Tuesday, December 25, 2018

at the dmv -- number problems

So we spent a few hours at the DMV yesterday in order to get state IDs for the kids. Thrills, thrills...

But the fact is, the DMV is not nearly as bad as it used to be. The experience is much improved, but there's still more that can be done. And that's the point of this post.

I remember the olden days. You went to the DMV and started in one long line. When you got to the front of the line you told someone what you wanted to do, and that person directed you to the appropriate line for that action. So you could literally spend hours waiting on line.


There are two big improvements since those days.

The first is that that first line has been replaced with multiple lines, cutting the wait time down -- like a supermarket going from one cashier to several.

The second improvement is that time spent on the second line has been replaced by time spent sitting.

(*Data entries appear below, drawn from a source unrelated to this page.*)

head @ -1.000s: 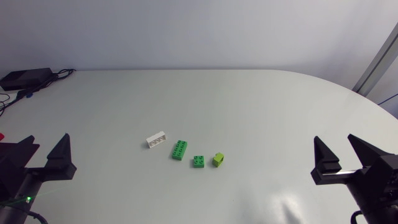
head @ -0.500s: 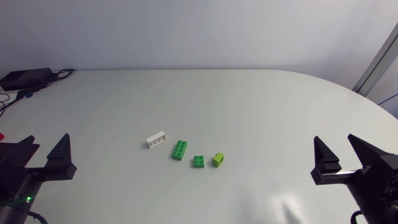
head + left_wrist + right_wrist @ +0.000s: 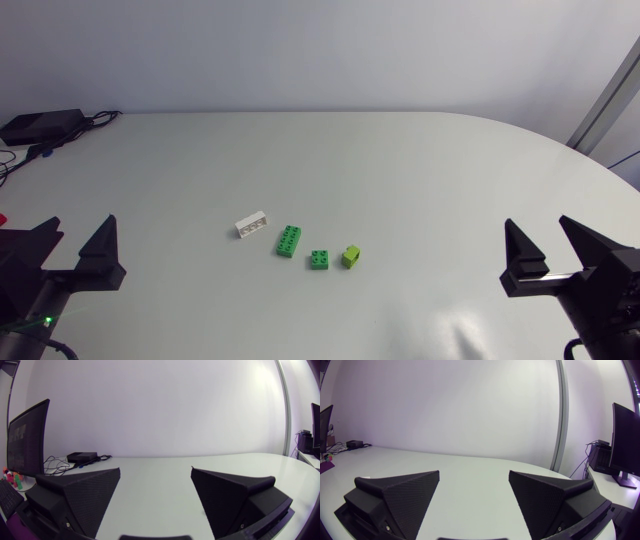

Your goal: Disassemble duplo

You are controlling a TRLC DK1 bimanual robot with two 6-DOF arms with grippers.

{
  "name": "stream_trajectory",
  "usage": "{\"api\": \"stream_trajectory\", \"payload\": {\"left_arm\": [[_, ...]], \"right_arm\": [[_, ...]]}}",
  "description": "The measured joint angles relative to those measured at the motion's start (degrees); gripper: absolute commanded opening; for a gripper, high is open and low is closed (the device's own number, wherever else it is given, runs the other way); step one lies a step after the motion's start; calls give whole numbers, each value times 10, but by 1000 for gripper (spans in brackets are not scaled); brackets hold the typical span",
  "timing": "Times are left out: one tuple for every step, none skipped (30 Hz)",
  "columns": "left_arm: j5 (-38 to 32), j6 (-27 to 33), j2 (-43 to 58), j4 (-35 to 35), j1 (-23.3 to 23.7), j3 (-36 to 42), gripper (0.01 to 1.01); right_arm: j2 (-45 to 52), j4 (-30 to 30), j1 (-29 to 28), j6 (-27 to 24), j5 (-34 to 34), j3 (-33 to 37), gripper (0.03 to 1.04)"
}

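Note:
Four separate duplo bricks lie in a row near the table's middle in the head view: a white long brick, a green long brick, a small green square brick and a lime brick on its side. My left gripper stands open at the near left, well away from them. My right gripper stands open at the near right, also far from the bricks. Each wrist view shows only its own open gripper, the left and the right, with nothing between the fingers.
A black box with cables sits at the table's far left corner. The white tabletop stretches bare between the bricks and both grippers.

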Motion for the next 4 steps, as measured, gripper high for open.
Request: {"api": "stream_trajectory", "payload": {"left_arm": [[0,0,0,0,0,0,984],[0,0,0,0,0,0,984],[0,0,0,0,0,0,984],[0,0,0,0,0,0,984]], "right_arm": [[0,0,1,0,0,0,995],[0,0,3,0,1,0,995],[0,0,7,0,1,0,995],[0,0,11,0,1,0,995]]}}
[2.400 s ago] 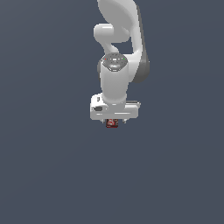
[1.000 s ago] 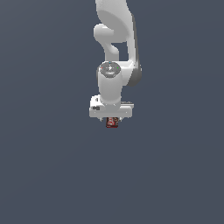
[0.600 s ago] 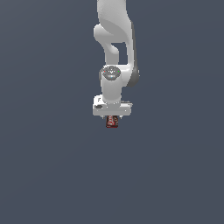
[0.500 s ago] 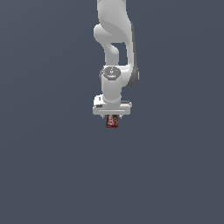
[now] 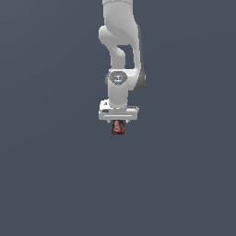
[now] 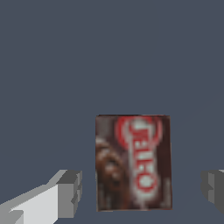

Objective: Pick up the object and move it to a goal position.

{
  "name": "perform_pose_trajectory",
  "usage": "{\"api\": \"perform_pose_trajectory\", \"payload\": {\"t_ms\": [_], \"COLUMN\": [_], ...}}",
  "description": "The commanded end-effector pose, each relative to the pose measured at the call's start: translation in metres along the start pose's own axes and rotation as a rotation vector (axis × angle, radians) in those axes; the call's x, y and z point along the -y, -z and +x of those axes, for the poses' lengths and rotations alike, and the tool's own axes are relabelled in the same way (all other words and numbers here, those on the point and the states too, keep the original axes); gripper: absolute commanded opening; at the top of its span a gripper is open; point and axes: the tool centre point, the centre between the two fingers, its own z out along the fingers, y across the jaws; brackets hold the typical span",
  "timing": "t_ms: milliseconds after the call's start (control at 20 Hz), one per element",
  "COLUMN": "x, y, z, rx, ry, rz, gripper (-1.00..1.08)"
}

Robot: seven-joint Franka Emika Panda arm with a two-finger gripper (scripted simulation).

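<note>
The object (image 6: 133, 162) is a small dark-red box with a white and red label, lying flat on the dark grey surface. In the wrist view it sits between the two grey fingertips of my gripper (image 6: 142, 190), with a visible gap on each side, so the jaws stand open around it without touching it. The exterior view shows the object (image 5: 118, 127) poking out just under the white hand of my gripper (image 5: 118, 122), which points straight down from the arm. The fingers themselves are mostly hidden there.
A plain dark grey surface (image 5: 55, 184) fills both views. Only the white arm (image 5: 120, 41) rises above the hand, toward the top of the exterior view.
The hand has turned about its vertical axis, so it looks narrower in the exterior view than 2.4 s ago. The object has stayed in the same spot beneath it.
</note>
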Motion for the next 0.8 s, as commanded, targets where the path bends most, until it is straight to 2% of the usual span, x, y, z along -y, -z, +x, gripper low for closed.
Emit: {"api": "perform_pose_trajectory", "payload": {"t_ms": [0, 750], "x": [0.0, 0.0], "y": [-0.002, -0.05], "z": [0.0, -0.002], "rx": [0.0, -0.001], "ry": [0.0, 0.0], "rz": [0.0, 0.0], "gripper": [1.0, 1.0]}}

At the end of the first line, the clerk gives you a ticket with a letter followed by a number (ours was B362). You sit and wait as codes are called and windows indicated "E481, please go to window 13." The letter prefixes each indicate a certain small set of actions. "B" indicated applying for a new permit, license or ID. "E" indicated returning old license plates, etc.

It's all much better. The one big area that can be improved involves the assigned number ranges. The problem is that numbers are assigned in a Bingo-like way -- each letter has its own range of numbers, presumably to avoid confusion. So, for example, there are only 50 B's -- B325 through B374. When they run out of numbers, they start over again. That would work well on a slow day. But on a crowded day like yesterday, customers (do you call the "customers"? come in faster than they get processed. By the time our number was called, there was already another B362 issued. So at our window the clerk had to compare timestamps to determine who is the real next B362. To make matters worse, it's a two-step process. So after the first clerk performed the first processing of the applications, we had to sit down and wait for our number to get called again to go another window for final processing and payment. By this point there was another B362, so whenever the number was called, we had to converge at the window to find out which one of us was being called.

This could easily be mitigated by increasing the range of B-numbers -- actually by changing all the ranges. Their system has room for three numerical digits after the letter prefix. So everything should start with 000 (e.g., B000) and run through 999. Yeah, there may be some confusion, as they call B051 and have people with C051 and W051 coming to the window. But I think that extra confusion is easier to deal with than having multiple people with the same number all converging on a window.